Friday, 24 April 2015

April 25th, 2015.



Anyone who read my little Facebook blurb the other day on Georg - the former Hitler Youth member, must surely see that I have a complex view of who and what we are. As living, historical entities. As nations. As tribes and as individuals.
I tend to exercise my passive aggression each year around this time by maintaining the beer palace mantra of 'Lest we forget? We already fucking have!". I promise not to trot that one out today for the sake of retaining at least a few friendships.
I grew up steeped in the vestiges of war - from the exalted and sublime to the laughingly tragic. Together with a number of friends, my whole youth was geared towards joining the army after I left school, so that I might not only follow in the footsteps of the family heroes but more importantly remove the tarnish of my own kin who were not so very self-sacrificing. All of this, however, was not to be. It was on that fateful day at the army medical I learned something hitherto unknown to me or anyone else in my family which was, I was born profoundly deaf in my right ear. My world collapsed in those moments on Castlereagh Street.
My father was acknowledged by the the people of Leichhardt and the wider community as a coward and opportunist (albeit a very charismatic one, it appears) throughout WW2. His brothers, by contrast, were volunteers in the 9th which served so famously at Tobruk and elsewhere. My mother's brother was a coast watcher who was later captured by the Japanese army in New Guinea and subjected to horrific and inhuman depredation. Yet another uncle would put away more dexamphetamine as a navigator on PBY Catalinas out of Rathmines and forward bases, than any drug pig I've known on Civvy Street. Bear in mind that they were all no older than the age of twenty three by war's end. Jesus fuck, I was still trying to get laid and wasted at twenty three. Weren't you?
So... This day... It was Winston's idea and to all intents and purposes it should have worked. It was bold, it was a potential war-shortener. You know what? I want to digress for a minute. I hear people call it the Battle of Gallipoli. It was a fucking campaign. It wasn't over in a day. It was over eight fucking months in a hell that not even the devil's own could have devised. Eight months.
Why am I writing this? I suppose I want to know - need to know - what it is we must not forget? Were Ypres and Passchendaele more significant to the fundament of being the nation we are today? I believe the answer is yes. And I believe that I could win that argument hand's down.

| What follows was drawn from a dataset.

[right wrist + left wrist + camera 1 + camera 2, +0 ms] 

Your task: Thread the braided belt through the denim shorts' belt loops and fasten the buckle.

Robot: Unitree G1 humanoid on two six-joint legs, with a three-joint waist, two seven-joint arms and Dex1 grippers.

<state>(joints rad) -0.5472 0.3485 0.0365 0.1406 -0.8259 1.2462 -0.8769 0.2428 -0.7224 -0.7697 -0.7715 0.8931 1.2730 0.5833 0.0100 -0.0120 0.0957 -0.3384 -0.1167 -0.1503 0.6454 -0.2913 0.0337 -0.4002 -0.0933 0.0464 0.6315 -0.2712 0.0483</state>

Gallipoli was as much bloodloss and heartache for every British boy as son of Australia who fought for those scant miles too. It seems to me that the only thing that we must not forget is that Australian should hate the British. And the British should hate their own. And nobody should take combat orders from anyone who hasn't fired a shot in the last three decades which was so often the case on that shoreline. But if hate is the salient legacy, then I'm in favour of forgetting. Our involvement with seemingly every conflict after Korea (50-53) belies all good intent that had gone before and makes a mockery of those hallowed words that burn beneath the flame that should never go out.
Is this my advocacy for war? Don't be fucking daft. All sentient things war. I don't like it. You don't like it. But all living things war. I have unbound and open respect for friends who have served and serve yet in the ADF. I think they didn't 'join to kill'. Not most of the peers my age anyway. Perhaps they too did it for the most unfathomable yet meaningful of reasons. Is all this sour grapes from a failed wannabe solider? No. Almost all my ex-mil friends immediately became hippies, waxheads and tree-huggers of one kind or another. I got there first without the terror of the parade grounds tedium. Win.
Do I think we can rise above our base natures? For the most part, yes. Something infinitely better, more vibrant and alive - and life affirming, holding more and deeper promise invariably comes out of working together with the swords to ploughshares approach. Something that transcends flags and borders, commercialised memories and worn-down memes.
Uncle Bob, I'd raise a glass to your ghost. But you gave the bottle away. And so did I. So let the bullshit stop here.
For the rest of you, thanks for coming to amateur hour.